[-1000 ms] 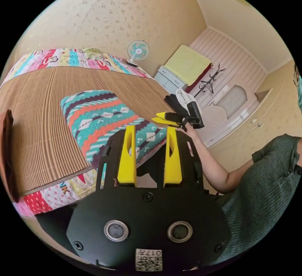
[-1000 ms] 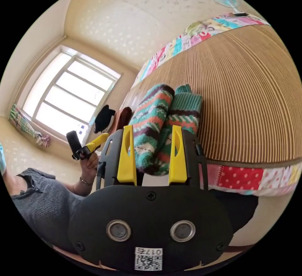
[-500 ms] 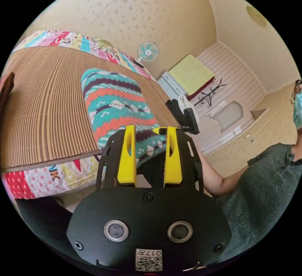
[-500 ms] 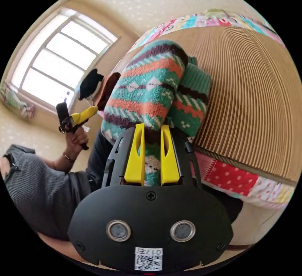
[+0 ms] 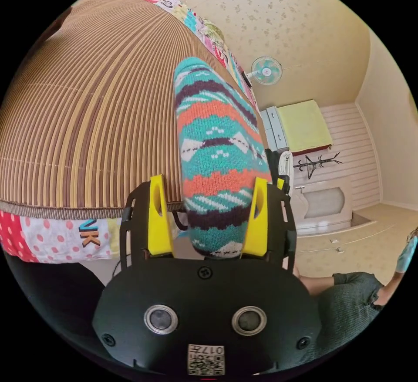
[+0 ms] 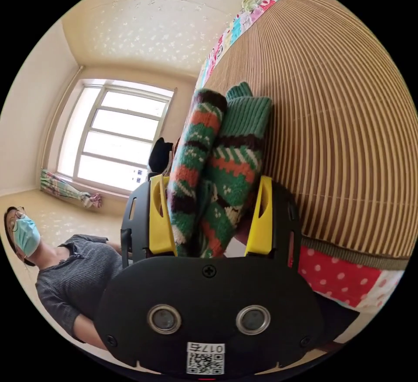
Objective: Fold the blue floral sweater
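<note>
The folded sweater (image 5: 213, 138) is a knit bundle of teal, orange and purple bands, lying at the near edge of a striped bamboo mat (image 5: 87, 94) on a bed. My left gripper (image 5: 208, 218) is open wide and straddles the bundle's near end; one jaw touches the knit, the other stands apart from it. In the right gripper view the sweater (image 6: 235, 155) shows its doubled layers and a green ribbed hem. My right gripper (image 6: 211, 218) is open wide around that end, and the mat (image 6: 339, 116) stretches away beside it.
A patchwork sheet (image 5: 52, 234) hangs below the mat's edge. A fan (image 5: 265, 70), a cabinet under a yellow cloth (image 5: 305, 125) and a coat rack stand at the far wall. Dark clothes (image 6: 159, 155) lie near a window (image 6: 117, 133). A person (image 6: 74, 268) stands close by.
Both grippers' jaws have opened wide; the right one was nearly closed on the sweater half a second ago. Both now straddle the folded bundle's ends. Both cameras have rolled and moved closer.
</note>
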The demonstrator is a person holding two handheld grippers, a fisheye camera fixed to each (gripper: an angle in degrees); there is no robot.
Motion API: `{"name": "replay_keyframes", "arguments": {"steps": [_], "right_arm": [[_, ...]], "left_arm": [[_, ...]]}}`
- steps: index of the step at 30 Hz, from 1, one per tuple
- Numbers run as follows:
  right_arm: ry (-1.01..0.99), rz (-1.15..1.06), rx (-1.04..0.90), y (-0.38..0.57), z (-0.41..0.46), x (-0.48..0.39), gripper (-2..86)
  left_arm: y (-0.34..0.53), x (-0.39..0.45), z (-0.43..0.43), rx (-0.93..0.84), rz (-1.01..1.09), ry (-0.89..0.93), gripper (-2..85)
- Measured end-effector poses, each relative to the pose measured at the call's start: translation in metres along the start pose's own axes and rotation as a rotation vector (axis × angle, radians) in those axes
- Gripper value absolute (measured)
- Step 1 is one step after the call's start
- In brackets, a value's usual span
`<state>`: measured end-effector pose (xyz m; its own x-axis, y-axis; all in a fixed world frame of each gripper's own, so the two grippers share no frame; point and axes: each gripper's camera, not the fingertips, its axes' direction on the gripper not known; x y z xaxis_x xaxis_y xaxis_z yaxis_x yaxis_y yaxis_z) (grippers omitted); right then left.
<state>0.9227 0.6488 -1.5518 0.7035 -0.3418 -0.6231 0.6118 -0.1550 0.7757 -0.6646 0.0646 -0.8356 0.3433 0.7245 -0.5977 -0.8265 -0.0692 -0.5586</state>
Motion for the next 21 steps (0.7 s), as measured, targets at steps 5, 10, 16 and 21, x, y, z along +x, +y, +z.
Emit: {"name": "replay_keyframes", "arguments": {"steps": [5, 10, 16, 21], "right_arm": [[-0.132, 0.048, -0.124, 0.002, 0.043, 0.009, 22.0], [-0.252, -0.026, -0.266, 0.001, 0.1, -0.027, 18.2], [-0.269, -0.293, -0.369, -0.032, 0.227, -0.155, 17.3], [-0.327, -0.363, -0.38, -0.072, 0.345, -0.25, 17.3]], "left_arm": [[0.003, -0.03, 0.0, -0.05, -0.048, 0.214, 22.9], [0.005, -0.012, -0.112, 0.117, 0.036, 0.108, 21.8], [-0.01, 0.026, -0.322, 0.29, 0.211, -0.125, 21.8], [-0.017, 0.02, -0.464, 0.461, 0.142, -0.407, 21.7]]}}
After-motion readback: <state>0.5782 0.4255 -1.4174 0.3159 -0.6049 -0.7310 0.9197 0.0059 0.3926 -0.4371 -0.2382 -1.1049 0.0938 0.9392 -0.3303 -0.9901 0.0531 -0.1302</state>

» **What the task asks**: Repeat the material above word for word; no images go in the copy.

» **Response to this exercise**:
[-1000 ms] 
[-1000 ms] 
[-500 ms] 
[-500 ms] 
[+0 ms] 
[+0 ms] 
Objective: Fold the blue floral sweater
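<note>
The folded sweater (image 5: 213, 138) is a knit bundle of teal, orange and purple bands, lying at the near edge of a striped bamboo mat (image 5: 87, 94) on a bed. My left gripper (image 5: 208, 218) is open wide and straddles the bundle's near end; one jaw touches the knit, the other stands apart from it. In the right gripper view the sweater (image 6: 235, 155) shows its doubled layers and a green ribbed hem. My right gripper (image 6: 211, 218) is open wide around that end, and the mat (image 6: 339, 116) stretches away beside it.
A patchwork sheet (image 5: 52, 234) hangs below the mat's edge. A fan (image 5: 265, 70), a cabinet under a yellow cloth (image 5: 305, 125) and a coat rack stand at the far wall. Dark clothes (image 6: 159, 155) lie near a window (image 6: 117, 133). A person (image 6: 74, 268) stands close by.
Both grippers' jaws have opened wide; the right one was nearly closed on the sweater half a second ago. Both now straddle the folded bundle's ends. Both cameras have rolled and moved closer.
</note>
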The demonstrator is a person holding two handheld grippers, a fisheye camera fixed to each (gripper: an angle in degrees); there is no robot.
Motion API: `{"name": "replay_keyframes", "arguments": {"steps": [_], "right_arm": [[_, ...]], "left_arm": [[_, ...]]}}`
- steps: index of the step at 30 Hz, from 1, one per tuple
- Numbers run as follows:
  right_arm: ry (-1.01..0.99), rz (-1.15..1.06), rx (-1.04..0.90), y (-0.38..0.57), z (-0.41..0.46), x (-0.48..0.39), gripper (-2..86)
  left_arm: y (-0.34..0.53), x (-0.39..0.45), z (-0.43..0.43), rx (-0.93..0.84), rz (-1.01..1.09), ry (-0.89..0.93), gripper (-2..85)
- Measured end-effector poses, each relative to the pose measured at the call's start: translation in metres along the start pose's own axes and rotation as a rotation vector (axis × angle, radians) in those axes
- Gripper value absolute (measured)
- Step 1 is one step after the call's start
- In brackets, a value's usual span
`<state>`: measured end-effector pose (xyz m; its own x-axis, y-axis; all in a fixed world frame of each gripper's own, so the two grippers share no frame; point and axes: each gripper's camera, not the fingertips, its axes' direction on the gripper not known; x y z xaxis_x xaxis_y xaxis_z yaxis_x yaxis_y yaxis_z) (grippers omitted); right then left.
<state>0.9227 0.6488 -1.5518 0.7035 -0.3418 -0.6231 0.6118 -0.1550 0.7757 -0.6646 0.0646 -0.8356 0.3433 0.7245 -0.5977 -0.8265 -0.0692 -0.5586</state>
Motion for the next 21 steps (0.7 s), as measured, targets at steps 5, 10, 16 and 21, x, y, z along +x, +y, +z.
Emit: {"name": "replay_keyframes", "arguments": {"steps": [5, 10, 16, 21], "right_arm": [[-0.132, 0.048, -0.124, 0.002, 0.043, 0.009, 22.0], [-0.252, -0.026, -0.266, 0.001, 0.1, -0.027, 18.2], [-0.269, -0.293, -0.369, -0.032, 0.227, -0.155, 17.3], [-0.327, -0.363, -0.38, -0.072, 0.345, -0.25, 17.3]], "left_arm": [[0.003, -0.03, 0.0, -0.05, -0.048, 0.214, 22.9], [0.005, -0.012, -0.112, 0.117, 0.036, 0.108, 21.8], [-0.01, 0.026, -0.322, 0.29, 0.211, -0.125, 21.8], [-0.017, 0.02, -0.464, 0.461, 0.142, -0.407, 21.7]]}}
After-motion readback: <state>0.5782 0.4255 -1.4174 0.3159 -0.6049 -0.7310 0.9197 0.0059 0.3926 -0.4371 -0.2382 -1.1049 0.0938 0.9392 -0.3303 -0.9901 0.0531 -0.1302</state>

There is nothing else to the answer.